Oca2p-J/Oca2p-J mice exhibit significant dilution of coat color with pink eyes, a phenotype similar to that produced by Oca2p/Oca2p. The Oca2p-J mutation is a partial deletion of the gene that completely ablates Oca2p function (Oakey et al. 1996).
The Oca2p-J mutation occurred spontaneously in the C3H/HeJ strain at The Jackson Laboratory in 1974.
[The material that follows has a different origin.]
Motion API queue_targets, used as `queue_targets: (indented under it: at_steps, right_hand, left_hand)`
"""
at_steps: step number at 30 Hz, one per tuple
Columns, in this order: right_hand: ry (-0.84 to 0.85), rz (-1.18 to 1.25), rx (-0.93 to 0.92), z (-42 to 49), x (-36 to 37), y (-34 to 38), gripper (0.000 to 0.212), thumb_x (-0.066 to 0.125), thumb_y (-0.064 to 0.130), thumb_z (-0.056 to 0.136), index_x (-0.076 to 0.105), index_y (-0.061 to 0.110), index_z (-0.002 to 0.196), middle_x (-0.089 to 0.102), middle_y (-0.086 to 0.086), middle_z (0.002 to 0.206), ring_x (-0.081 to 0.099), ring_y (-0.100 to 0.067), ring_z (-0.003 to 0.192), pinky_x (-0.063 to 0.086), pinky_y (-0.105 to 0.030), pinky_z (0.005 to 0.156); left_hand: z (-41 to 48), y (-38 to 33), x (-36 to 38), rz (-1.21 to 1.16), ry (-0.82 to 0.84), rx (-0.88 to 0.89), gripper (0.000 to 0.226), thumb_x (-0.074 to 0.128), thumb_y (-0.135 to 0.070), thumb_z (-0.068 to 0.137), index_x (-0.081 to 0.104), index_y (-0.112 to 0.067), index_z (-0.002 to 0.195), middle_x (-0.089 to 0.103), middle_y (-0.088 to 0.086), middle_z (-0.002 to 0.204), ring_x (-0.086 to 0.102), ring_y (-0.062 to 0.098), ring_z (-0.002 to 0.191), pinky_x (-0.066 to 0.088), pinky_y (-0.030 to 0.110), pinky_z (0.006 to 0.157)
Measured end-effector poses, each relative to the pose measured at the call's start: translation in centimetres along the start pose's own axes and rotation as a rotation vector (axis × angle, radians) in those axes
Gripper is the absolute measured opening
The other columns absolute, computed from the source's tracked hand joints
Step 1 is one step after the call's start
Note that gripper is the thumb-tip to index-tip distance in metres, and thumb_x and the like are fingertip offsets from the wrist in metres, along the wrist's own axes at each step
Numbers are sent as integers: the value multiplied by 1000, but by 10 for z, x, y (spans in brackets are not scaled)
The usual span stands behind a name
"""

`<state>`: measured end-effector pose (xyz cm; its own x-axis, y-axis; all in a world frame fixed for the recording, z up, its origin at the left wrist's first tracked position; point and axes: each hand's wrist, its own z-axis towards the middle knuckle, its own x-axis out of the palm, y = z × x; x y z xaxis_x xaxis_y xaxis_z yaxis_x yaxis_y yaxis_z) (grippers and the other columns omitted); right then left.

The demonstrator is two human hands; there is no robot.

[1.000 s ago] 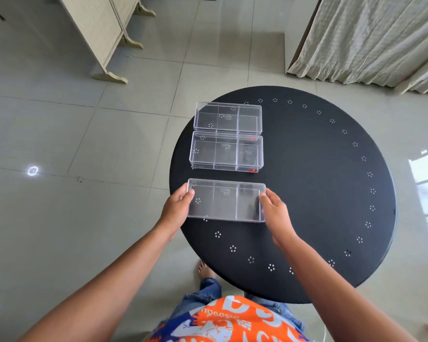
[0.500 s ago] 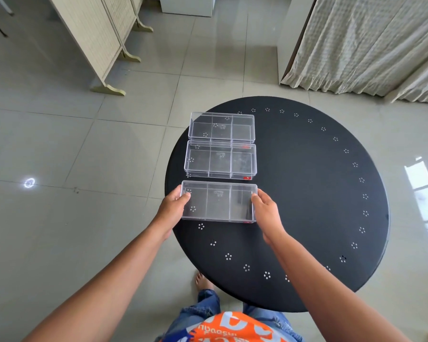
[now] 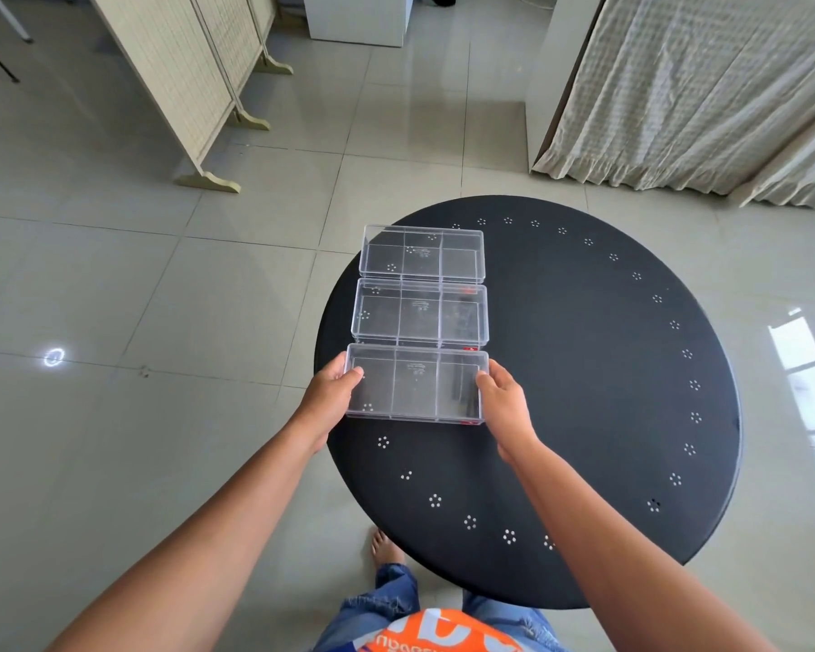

|Allele Name||pink-eyed dilution Jackson|
|Gene Symbol and Name||Oca2, oculocutaneous albinism II|
|Strain of Origin||C3H/HeJ|
|Molecular Note||This allele was shown to be allelic to Oca2p by a complementation test. Southern blot analysis of Sst1-digested genomic DNA from mice homozygous for this allele, probed with a 1.0-kb DraIII fragment derived from cDNA clone MC2701, revealed deletion of two exon-bearing fragments (6.9 and 10.0 kb) found in wild-type DNA. The deletion has been shown to result in loss from the transcript of 350 base pairs encompassing nucleotides 2195-2545, derived from exons 20-23, and to produce a frameshift resulting in a protein additonally lacking exon 24-encoded amino acids. The missing amino acids include the last part of transmembrane domain 9 and all of transmembrane domains 10-12.|
When using the pink-eyed dilution Jackson mouse strain in a publication, please cite the originating article(s) and include JAX stock #000513 in your Materials and Methods section.